One of the male player’s powerful spikes knocked McNabb unconscious for more than 30 seconds; onlookers said her body had twisted into a “fencing position,” indicating extreme trauma to the brain.  

Doctors told McNabb she had a concussion, brain bleed and permanent whiplash. She still suffers from “partial paralysis on my right side, vision problems, cognitive issues, having to get extra help in school, which is something that I’ve never had to deal with.” 

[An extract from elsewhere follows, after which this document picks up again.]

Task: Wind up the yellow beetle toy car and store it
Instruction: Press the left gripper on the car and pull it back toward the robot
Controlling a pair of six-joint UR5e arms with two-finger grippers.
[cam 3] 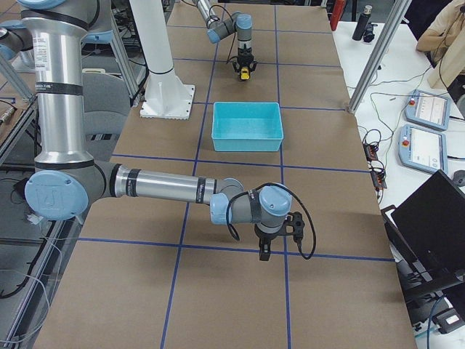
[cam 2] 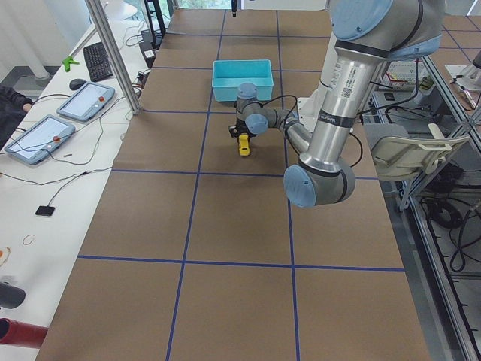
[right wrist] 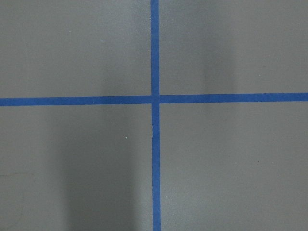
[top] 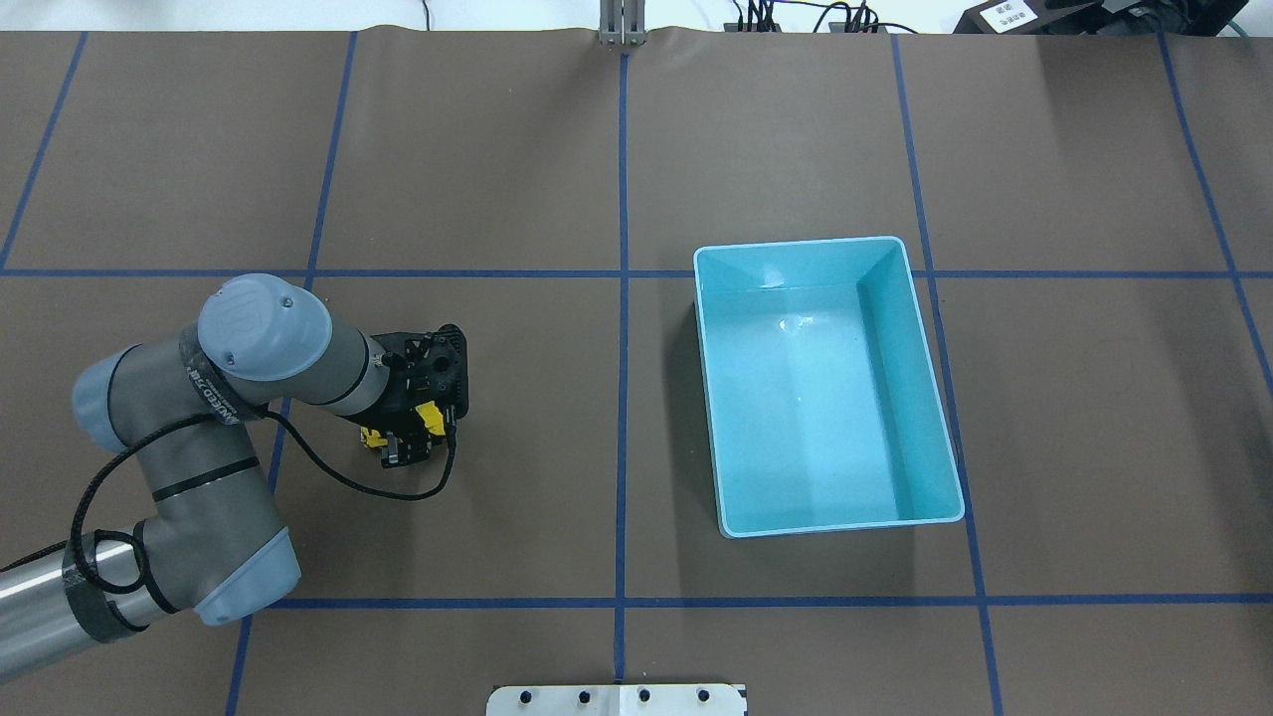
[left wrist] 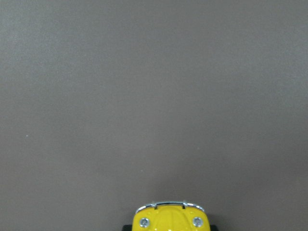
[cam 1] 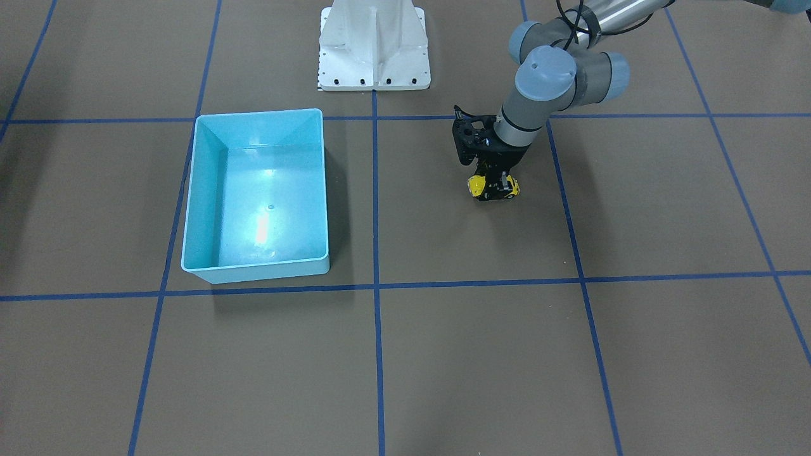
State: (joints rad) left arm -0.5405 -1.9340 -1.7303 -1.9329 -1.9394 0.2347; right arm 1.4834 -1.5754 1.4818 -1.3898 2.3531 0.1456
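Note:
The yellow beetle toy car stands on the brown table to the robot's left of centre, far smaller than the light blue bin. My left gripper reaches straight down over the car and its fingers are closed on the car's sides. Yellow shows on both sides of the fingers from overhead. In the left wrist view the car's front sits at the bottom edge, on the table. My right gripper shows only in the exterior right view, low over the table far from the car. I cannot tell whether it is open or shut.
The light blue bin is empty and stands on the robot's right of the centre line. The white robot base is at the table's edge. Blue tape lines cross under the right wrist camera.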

North Carolina high school student Payton McNabb, who was badly hurt during a volleyball game when a trans player spiked a ball into her face, urged lawmakers to pass legislation. AP

McNabb told The Post, “I’m very excited that we will have an administration now that is willing to step up for women and protect their right to their own spaces and sports. Just having someone that even knows what a woman is is helpful. I have a lot of good feelings about the next four years, and I’m very thankful for the outcome.”

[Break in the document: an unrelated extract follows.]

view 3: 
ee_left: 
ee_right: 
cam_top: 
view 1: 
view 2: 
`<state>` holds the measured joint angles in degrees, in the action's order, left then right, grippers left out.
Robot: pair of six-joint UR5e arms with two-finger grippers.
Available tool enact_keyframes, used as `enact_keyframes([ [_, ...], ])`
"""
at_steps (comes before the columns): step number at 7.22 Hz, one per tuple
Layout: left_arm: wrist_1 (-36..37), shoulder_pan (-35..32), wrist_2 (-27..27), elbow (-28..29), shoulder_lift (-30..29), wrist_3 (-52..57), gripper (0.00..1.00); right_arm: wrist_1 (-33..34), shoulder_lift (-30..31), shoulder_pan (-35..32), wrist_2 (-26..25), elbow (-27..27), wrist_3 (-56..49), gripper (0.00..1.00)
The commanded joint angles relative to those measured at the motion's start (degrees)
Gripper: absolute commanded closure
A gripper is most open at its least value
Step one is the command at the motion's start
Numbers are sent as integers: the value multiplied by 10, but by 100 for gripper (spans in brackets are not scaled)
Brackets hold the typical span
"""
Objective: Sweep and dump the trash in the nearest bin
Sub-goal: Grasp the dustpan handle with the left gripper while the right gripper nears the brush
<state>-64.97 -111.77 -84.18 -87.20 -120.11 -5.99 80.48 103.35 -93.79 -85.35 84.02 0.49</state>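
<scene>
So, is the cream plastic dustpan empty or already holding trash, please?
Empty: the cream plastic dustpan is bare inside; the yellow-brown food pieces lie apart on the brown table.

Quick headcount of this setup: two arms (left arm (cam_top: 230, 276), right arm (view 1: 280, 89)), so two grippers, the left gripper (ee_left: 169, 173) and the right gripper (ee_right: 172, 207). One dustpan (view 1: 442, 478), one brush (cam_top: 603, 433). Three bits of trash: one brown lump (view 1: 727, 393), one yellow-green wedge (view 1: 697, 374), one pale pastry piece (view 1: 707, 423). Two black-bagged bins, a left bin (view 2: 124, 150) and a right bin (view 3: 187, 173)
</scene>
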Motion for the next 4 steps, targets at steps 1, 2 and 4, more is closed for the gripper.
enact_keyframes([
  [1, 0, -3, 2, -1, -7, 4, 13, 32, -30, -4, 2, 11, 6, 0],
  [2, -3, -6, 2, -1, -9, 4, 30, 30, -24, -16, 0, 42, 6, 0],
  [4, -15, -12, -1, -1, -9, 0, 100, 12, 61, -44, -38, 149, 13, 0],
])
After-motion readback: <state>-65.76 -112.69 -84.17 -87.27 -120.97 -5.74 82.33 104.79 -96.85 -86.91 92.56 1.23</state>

Trump has promised to tackle the President Biden’s Title IX changes head on. 

“I will immediately on my first day sign an executive order to keep men out of women’s sports. That will take about 10 minutes,” he said in a summer speech at the Faith and Freedom Coalition’s Road To Majority conference in Washington, DC.

The president-elect reiterated his commitment to reverse the Biden administration’s gender-bending agenda at a June rally in Chesapeake, Va.

“On day one, I will sign a new executive order to cut federal funding for any school pushing critical race theory, transgender insanity and any other inappropriate racial, sexual or political content onto the shoulders of our children,” Trump said. “And I will keep men out of women’s sports.”